If Trudeau wants to connect with his fellow Canadians, he should rearrange the priorities he has chosen.

He should switch climate change and economic growth in the hierarchy. Climate change should be elevated from fourth place to first, as Canadians give it the gold medal as the issue they care most about. Conversely, inclusive economic growth can move to fourth. Canadians put in only fifth place the "growing gap between rich and poor," at a time when their economy and social safety net are doing very well.

He should drop "jobs of the future" to fifth. Canadians put the "disappearance of jobs to automation" in ninth spot as a concern.

Peace and security should move up to second. Canadians rank terrorism third, and the spread of nuclear weapons sixth as their key global concerns.

Gender could stay in third and continue to be mainstreamed throughout the other four. The poll shows a gender gap, including where 59% of Canadian women pick global warming as their first concern.
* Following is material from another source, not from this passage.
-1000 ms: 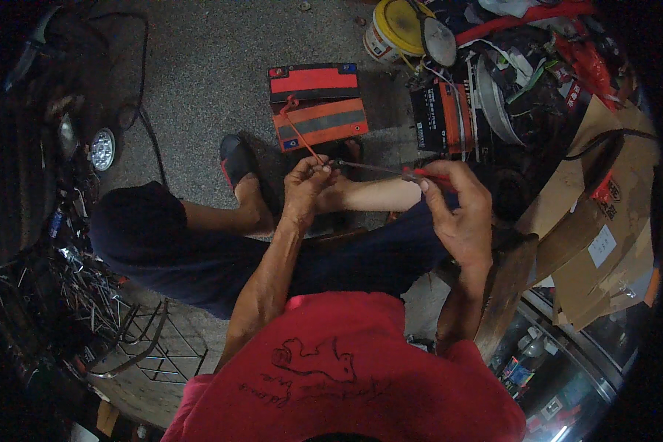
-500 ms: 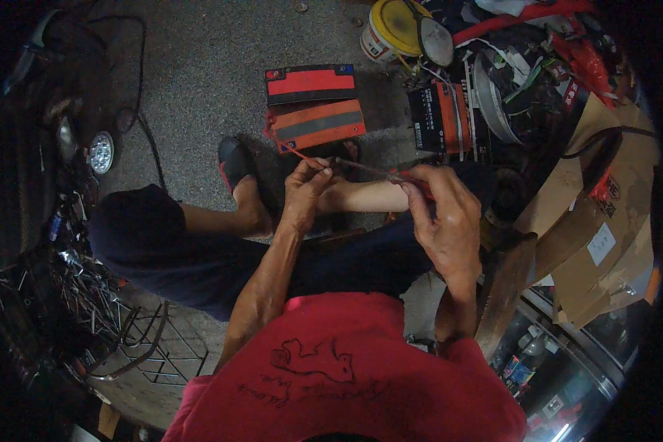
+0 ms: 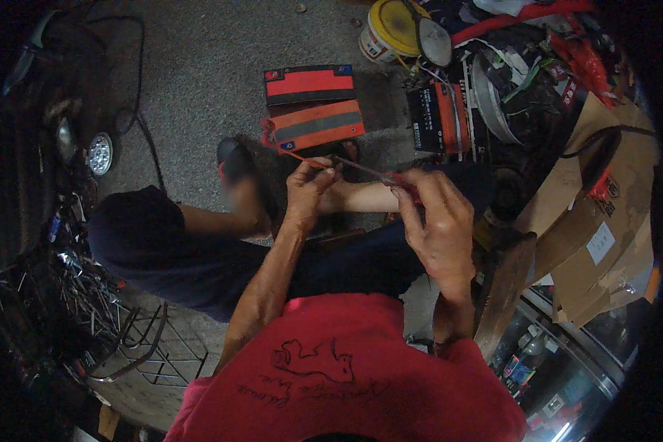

Finally, development could be added. Canadians, in the spirit of sustainable development and the UN's Sustainable Development Goals, put hunger and famine in the developing world in a close second, next to climate change, as the global issue they care most about.

Trudeau could be successful here as past summits show. Indeed, it was on development — the Muskoka Initiative on Maternal, Newborn and Child Health — that Prime Minister Stephen Harper scored a hat trick when he hosted Canada's last G7 summit in 2010. Prime Minister Jean Chrétien did so too when he hosted the one before, in Kananaskis, Alberta, in 2002.

If it worked in Ontario and Alberta then it will work in Quebec today.